In the hour that I spent with Paul, the Benezech story kept cropping up throughout. The implications of it are huge for rugby but it’s the immediate reaction to Paul’s piece in the Sunday Independent that he feels shows the true mentality surrounding the sport.

As of the following Tuesday evening, he had yet to be contacted by anyone in the world of rugby about his piece or Benezech’s book. He mentions an argument he had with a friend the night before we met and how it left him wondering about his own attitude to drugs in sport.

“I went to bed last night and I thought, ‘what is wrong with me? Why can’t I just ignore this and move on?’” he says. “But I can’t. It just… it winds me up. It’s the parallels between when I wrote about cycling in the 80s to the response to that then and the response to that now. I mean it’s absolutely the same. ‘Ah yeah, it’s not Kelly and Roche, it’s these foreigners that are doing it, not our lads.’ Same thing.”

But it must leave him disillusioned when people would rather ignore the problem?

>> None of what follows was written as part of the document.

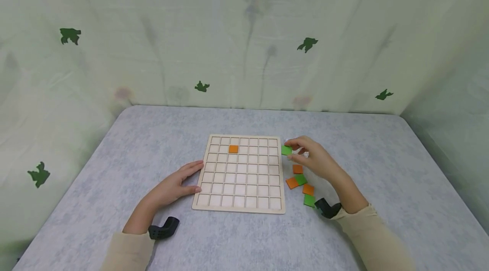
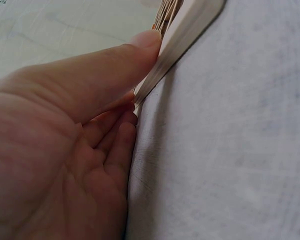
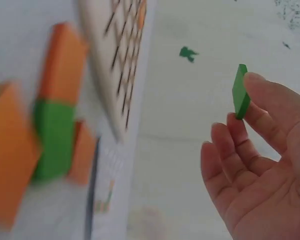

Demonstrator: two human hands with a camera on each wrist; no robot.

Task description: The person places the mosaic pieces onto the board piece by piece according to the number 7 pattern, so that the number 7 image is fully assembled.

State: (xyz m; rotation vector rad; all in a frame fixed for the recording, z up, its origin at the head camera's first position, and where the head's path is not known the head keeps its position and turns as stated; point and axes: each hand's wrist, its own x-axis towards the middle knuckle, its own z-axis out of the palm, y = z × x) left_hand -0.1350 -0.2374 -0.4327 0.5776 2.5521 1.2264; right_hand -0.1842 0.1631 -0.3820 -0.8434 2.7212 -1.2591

“I got disillusioned with it last night,” says Paul and for a brief moment he almost despairs. “But it’s a fleeting disillusionment because I find myself getting up the next day saying, ‘Right. Where are we going? We’ll go for it again.’ I just won’t back down.”

“So it’s almost like I’m constantly going around,” he explains as he leans to ground to pull something out of the air. “It’s like I’m going around constantly getting fella’s heads and pulling them out of the fucking ground and saying, ‘Look right now. Look! This is what is in front of you. Look at it now. And then putting my hand back down again, putting their heads back in the sand.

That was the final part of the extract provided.